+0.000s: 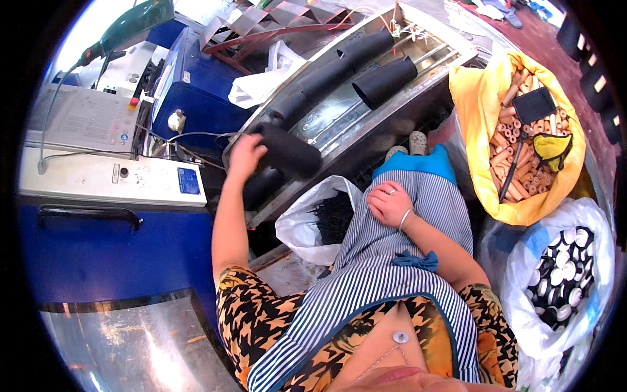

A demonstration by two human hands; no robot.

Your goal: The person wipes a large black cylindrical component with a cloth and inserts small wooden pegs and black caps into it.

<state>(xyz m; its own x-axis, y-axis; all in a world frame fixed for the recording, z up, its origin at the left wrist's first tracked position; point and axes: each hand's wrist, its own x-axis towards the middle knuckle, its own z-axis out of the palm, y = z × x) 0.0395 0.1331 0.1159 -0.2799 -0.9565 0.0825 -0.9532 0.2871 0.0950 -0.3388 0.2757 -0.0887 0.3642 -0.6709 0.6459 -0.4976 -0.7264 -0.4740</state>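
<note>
**Left hand on a black tube at the chute, right hand resting in the lap**

At the far left stands a blue machine with a pale grey control panel [111, 176], and a green-shaded lamp [140, 19] leans over it. Just right of the panel, the left hand [245, 157] is raised and clasped around the near end of a thick black foam tube [287, 151], which lies at the low end of a slanted shiny metal chute [366, 98]. Further black tubes [382, 78] lie higher up the chute, toward the far right. Below the chute, near the person's knees, sits a white plastic bag of thin dark sticks [330, 215]. The right hand [390, 204] lies loose and flat on the striped blue-and-white apron [379, 274], gripping nothing. To the right, a yellow plastic sack of tan cardboard tubes [522, 130] stands open; nearer, at the right edge, is a clear bag of black and white caps [565, 268].
</note>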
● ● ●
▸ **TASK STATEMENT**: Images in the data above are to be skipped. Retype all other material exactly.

▸ **EXPECTED ANSWER**:
+0.000s: 

A demonstration by two human hands; no robot.

Your goal: The person wipes a large black cylindrical component with a cloth and inserts small wooden pegs and black caps into it.

<state>(xyz m; its own x-axis, y-axis; all in a world frame fixed for the recording, z up, its origin at the left wrist's first tracked position; point and axes: each hand's wrist, its own x-axis towards the middle knuckle, its own z-axis out of the palm, y = z × x) 0.0395 0.1331 0.1159 -0.2799 -0.9565 0.0825 -0.9532 0.2871 0.0950 -0.3388 0.2757 -0.0887 0.3642 -0.6709 0.6459 -0.4976 -0.7264 -0.4740</state>
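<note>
**Left hand on a black tube at the chute, right hand resting in the lap**

At the far left stands a blue machine with a pale grey control panel [111, 176], and a green-shaded lamp [140, 19] leans over it. Just right of the panel, the left hand [245, 157] is raised and clasped around the near end of a thick black foam tube [287, 151], which lies at the low end of a slanted shiny metal chute [366, 98]. Further black tubes [382, 78] lie higher up the chute, toward the far right. Below the chute, near the person's knees, sits a white plastic bag of thin dark sticks [330, 215]. The right hand [390, 204] lies loose and flat on the striped blue-and-white apron [379, 274], gripping nothing. To the right, a yellow plastic sack of tan cardboard tubes [522, 130] stands open; nearer, at the right edge, is a clear bag of black and white caps [565, 268].
</note>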

The exercise has been answered completely.